Spiced with a little polemic and philosophy, Rosenman and Anderson (this issue p.509–514) reprise the tenacious question of the validity of psychiatric diagnosis and the relationship between clinical phenotypes and putative underlying ‘processes’. Having spent most of the 1980s immersed in this issue myself, trapped in a maze of historical literature and beguiled by the ghosts of schizophrenia past, I read this paper with a real sense of nostalgia. The novel angle here though is the contention that the fortunes of the early intervention paradigm, and specifically prodromal or pre-psychotic intervention, depend on an adherence to a narrow 19th-century disease model of psychiatry, which rigidly equates syndromes with underlying disease entities: a model which, although fatally flawed, dies very hard. The crux of the authors’ argument is that ‘prodromal diagnosis’ as they characterize it, is an invalid extension of an invalid model. They assert that a hypothetical, heavily deterministic and as yet undiscovered ‘process’ is seen by proponents of pre-psychotic treatment as a necessary target for interventions aimed at reducing risk of progression to a more serious stage.

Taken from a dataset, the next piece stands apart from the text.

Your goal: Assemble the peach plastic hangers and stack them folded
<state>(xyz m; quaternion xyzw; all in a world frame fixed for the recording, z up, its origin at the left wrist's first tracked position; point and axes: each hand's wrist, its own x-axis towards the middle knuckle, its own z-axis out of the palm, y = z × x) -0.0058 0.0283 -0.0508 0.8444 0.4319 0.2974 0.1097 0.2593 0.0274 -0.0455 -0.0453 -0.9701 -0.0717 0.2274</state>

The authors’ concerns are similar to those which led Alison Yung and I to eschew at the outset the prodromal label for this pre-psychotic or sub-threshold stage and to coin the new term ‘at-risk mental state’ (ARMS) [1] and later the ‘ultra-high risk’ (UHR) state [2,3]. This was intended to capture the high level of risk for progression conferred by the phenotype we described and validated in prediction studies, but on the other hand to underscore that progression was by no means inevitable, or even the most common outcome, and there were many false positives. At the time, most clinicians believed in a highly deterministic model in which ‘a trace of schizophrenia is schizophrenia’ and that once the ‘process’ started it rarely if ever receded or stopped. Some still do. This was unreconstructed Kraepelin, and a model that I sought at the outset of my career to challenge [4,5]. I suspect that Rosenman and Anderson are very much in sympathy with this.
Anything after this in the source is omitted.